A Note From the L.A. Teen Therapist
A college education has become the norm to strive for in many American families. – Sandra
Does our educational system need to be revamped?
Parents pour money into private schools in an attempt to give their child the cutting edge. Teens load up on AP courses to compete for places in the college of their choice. Yet, young graduates, diplomas in hand, commonly struggle to find the job of their dreams after college.

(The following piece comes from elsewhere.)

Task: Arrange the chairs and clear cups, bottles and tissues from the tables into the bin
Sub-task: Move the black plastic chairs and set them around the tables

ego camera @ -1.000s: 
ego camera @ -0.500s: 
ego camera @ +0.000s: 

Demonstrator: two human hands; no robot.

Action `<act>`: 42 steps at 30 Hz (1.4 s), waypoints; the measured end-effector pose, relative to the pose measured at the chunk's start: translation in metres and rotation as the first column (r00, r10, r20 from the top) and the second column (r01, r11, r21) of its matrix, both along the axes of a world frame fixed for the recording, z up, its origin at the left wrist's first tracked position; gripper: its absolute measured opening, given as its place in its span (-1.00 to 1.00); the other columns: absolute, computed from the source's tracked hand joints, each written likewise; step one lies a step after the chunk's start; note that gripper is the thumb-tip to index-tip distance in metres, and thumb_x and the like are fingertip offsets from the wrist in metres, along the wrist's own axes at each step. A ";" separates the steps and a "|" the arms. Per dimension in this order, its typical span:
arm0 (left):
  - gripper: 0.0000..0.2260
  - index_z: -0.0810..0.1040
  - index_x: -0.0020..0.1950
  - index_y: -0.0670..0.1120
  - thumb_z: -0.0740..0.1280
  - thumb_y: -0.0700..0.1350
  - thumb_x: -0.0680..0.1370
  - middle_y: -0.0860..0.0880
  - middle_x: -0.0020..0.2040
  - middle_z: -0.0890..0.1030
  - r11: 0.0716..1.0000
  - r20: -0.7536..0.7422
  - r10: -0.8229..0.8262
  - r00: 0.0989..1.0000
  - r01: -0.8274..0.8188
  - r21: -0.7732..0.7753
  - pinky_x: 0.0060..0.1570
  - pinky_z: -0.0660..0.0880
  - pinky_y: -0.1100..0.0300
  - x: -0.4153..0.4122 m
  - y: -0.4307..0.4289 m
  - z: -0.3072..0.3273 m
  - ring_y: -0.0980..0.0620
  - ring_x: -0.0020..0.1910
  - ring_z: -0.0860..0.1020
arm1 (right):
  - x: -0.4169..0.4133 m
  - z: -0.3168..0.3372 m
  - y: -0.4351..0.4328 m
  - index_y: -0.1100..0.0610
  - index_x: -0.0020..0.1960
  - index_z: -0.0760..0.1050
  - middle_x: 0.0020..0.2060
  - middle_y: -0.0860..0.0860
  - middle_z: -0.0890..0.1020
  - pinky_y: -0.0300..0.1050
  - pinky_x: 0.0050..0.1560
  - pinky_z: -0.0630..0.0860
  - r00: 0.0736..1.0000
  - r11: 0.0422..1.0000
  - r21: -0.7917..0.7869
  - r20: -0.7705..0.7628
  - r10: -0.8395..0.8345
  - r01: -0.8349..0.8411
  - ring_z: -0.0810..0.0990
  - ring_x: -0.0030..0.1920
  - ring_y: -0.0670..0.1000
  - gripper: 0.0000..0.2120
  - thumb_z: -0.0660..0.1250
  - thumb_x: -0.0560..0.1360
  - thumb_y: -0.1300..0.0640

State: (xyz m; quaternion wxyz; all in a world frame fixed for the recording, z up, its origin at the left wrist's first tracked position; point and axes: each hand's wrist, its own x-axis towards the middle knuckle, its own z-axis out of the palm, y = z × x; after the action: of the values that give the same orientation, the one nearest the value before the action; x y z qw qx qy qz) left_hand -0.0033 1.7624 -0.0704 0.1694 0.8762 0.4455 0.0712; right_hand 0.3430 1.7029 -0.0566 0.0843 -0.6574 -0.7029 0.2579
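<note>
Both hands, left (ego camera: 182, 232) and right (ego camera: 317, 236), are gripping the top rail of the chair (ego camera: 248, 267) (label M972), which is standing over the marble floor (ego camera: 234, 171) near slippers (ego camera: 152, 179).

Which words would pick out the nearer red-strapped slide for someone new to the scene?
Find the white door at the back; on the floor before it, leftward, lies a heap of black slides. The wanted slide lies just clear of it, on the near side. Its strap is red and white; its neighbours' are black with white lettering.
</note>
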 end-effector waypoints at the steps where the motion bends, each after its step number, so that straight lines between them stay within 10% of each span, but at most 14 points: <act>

Do we need to consider the possibility that not all children would benefit from college, and offer them viable alternatives in the form of trade and technical schools? Instead of simply loading on more coursework, setting standards that leave adolescents feeling depressed and overcommitted, perhaps its time to consider some other approaches to preparing our youth to become productive members of society.
“Grades Matter, But…”
According to Sheldon Horrowitz, Ed.D. “Grades alone cannot capture the breadth and depth of what a child has learned, how they have personalized their knowledge in ways that better prepare them for post-secondary education or the workplace – or whether they are prepared to be confident and contributing members of society.” In his article “Grades matter, but…” he illuminates the fact that the challenge for children with learning difficulties is to “exit high school undefeated by repeated hurtles” – as they struggle to meet the requirements of testing and grading.
As a therapist for teenagers, I often hear how parents and their children wait with baited breath for the weekly online assessment of the child’s test and homework scores. The whole thrust has become one of obsession with grades. Teenagers, on the average spend around 7 hours in school and another 2 to 3 hours of homework. This does not include the extracurricular activities that college bound students participate in to enhance their college application. This type of schedule literally fills a child’s day from breakfast until bedtime, with no downtime for self-reflection or regeneration.
I leave you with this question: If teens were feeling more peaceful and fulfilled in their academic experience, would substance abuse, bullying and self-harm diminish?